Ban proposed on horseshoe crab fishing

Rule would affect harvests in Atlantic Coast states

May 12, 2000

The National Marine Fisheries Service has proposed banning fishing for horseshoe crabs in federal waters off the mouth of Delaware Bay in an attempt to protect the valuable species.

The ban is part of a plan to manage fishing for the helmet-shaped creatures, which was adopted in April by the multistate agency that regulates East Coast commercial fishing.

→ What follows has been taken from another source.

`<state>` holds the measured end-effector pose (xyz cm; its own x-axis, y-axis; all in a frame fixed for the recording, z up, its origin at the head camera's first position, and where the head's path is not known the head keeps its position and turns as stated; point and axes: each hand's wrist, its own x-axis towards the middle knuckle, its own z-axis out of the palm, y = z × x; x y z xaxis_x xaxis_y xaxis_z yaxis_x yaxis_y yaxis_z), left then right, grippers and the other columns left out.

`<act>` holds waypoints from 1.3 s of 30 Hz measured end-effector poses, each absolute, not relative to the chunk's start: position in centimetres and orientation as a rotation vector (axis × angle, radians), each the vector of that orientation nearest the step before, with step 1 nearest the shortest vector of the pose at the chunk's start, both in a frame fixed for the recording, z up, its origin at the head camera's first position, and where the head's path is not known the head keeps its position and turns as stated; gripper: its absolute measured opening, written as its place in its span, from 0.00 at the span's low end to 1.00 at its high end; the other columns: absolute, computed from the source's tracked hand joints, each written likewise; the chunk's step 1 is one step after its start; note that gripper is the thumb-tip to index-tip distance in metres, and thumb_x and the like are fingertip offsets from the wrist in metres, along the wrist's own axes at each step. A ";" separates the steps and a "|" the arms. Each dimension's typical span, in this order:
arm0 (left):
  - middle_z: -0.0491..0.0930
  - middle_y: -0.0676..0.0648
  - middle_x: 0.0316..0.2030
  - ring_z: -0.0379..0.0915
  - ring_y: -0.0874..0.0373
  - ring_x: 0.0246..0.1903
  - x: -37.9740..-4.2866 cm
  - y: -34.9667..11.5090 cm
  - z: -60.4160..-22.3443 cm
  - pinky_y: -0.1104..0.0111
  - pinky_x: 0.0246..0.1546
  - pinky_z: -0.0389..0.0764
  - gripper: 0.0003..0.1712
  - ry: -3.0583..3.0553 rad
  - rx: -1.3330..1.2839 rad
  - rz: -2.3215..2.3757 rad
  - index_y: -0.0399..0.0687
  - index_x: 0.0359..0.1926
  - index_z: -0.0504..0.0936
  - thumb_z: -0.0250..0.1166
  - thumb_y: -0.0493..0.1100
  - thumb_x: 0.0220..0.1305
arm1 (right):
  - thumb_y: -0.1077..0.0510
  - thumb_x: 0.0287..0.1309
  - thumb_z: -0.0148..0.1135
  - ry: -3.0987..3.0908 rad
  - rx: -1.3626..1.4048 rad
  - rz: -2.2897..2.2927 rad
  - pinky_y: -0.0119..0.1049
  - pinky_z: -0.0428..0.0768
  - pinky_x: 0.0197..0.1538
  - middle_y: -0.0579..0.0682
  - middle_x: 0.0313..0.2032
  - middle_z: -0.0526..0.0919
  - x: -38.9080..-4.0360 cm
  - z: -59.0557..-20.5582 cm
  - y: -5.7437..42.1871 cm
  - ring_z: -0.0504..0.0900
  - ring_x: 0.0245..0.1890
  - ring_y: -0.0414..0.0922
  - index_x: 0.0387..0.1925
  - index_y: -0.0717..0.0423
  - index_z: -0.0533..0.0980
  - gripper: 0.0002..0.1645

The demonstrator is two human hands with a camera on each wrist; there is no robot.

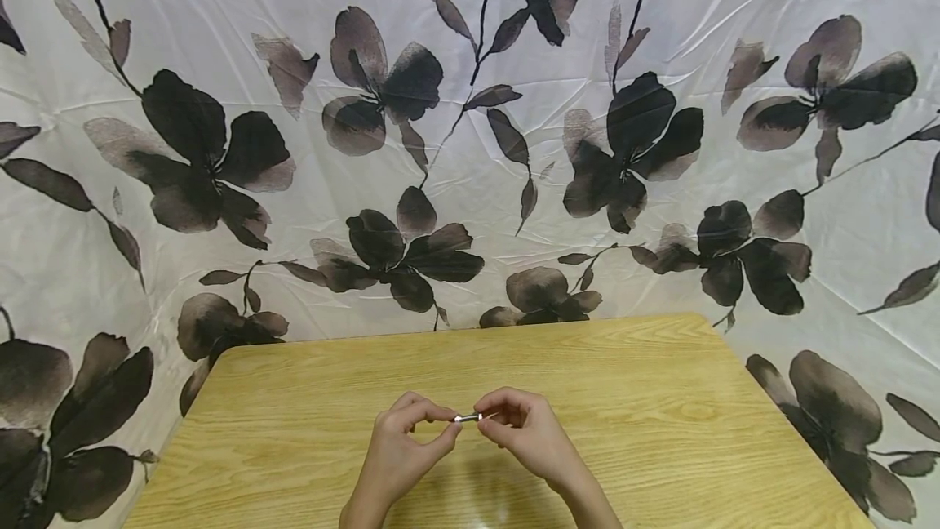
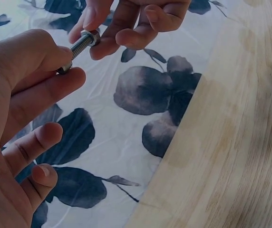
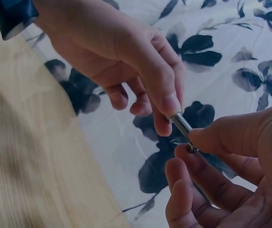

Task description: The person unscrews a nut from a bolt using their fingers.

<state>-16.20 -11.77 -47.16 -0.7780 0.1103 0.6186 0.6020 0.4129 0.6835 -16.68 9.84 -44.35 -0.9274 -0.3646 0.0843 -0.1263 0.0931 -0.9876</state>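
Note:
A small silver threaded bolt (image 1: 467,417) is held between both hands, above the table's front half. My left hand (image 1: 404,449) pinches one end between thumb and index finger. In the left wrist view, the bolt's threaded shank (image 2: 81,45) slants up from that grip to a hex nut (image 2: 95,37) around its far end. My right hand (image 1: 534,437) pinches the nut with thumb and index finger. The right wrist view shows the thread of the bolt bare between the two grips. The remaining fingers of both hands are loosely bent, off the bolt.
A light wood-grain table (image 1: 294,398) lies below the hands. Behind it and at its sides hangs a white cloth (image 1: 499,211) printed with dark flowers. A dark band (image 3: 14,16) circles the left wrist in the right wrist view.

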 end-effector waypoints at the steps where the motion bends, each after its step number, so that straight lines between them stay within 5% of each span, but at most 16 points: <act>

Fisheries officials said it is not a response to Delaware Gov. Thomas R. Carper's written request last week for an immediate moratorium on harvesting horseshoe crabs within 30 miles of the mouth of Delaware Bay.

"We've been working with the Atlantic State's Marine Fisheries Commission and we're looking for public input," said Gordon Helm, a fisheries service spokesman. "We've received other letters and requests, too."

Horseshoe crabs, which provide food for migrating shorebirds, bait for a burgeoning conch and eel fishery, and blood for pharmaceutical tests, are in trouble.

The harvest more than quadrupled from 1993 to 1996, and the stock dwindled, according to a 1998 report from the fisheries commission. Spawning surveys in Delaware and New Jersey have found sharp declines, as have egg counts in New Jersey.

In addition to the moratorium in waters off Delaware Bay, the fisheries commission plan would require Atlantic Coast states to reduce their horseshoe crab harvests by 25 percent.

The fisheries service will accept public comment through June 7 before making the ban final, Helm said.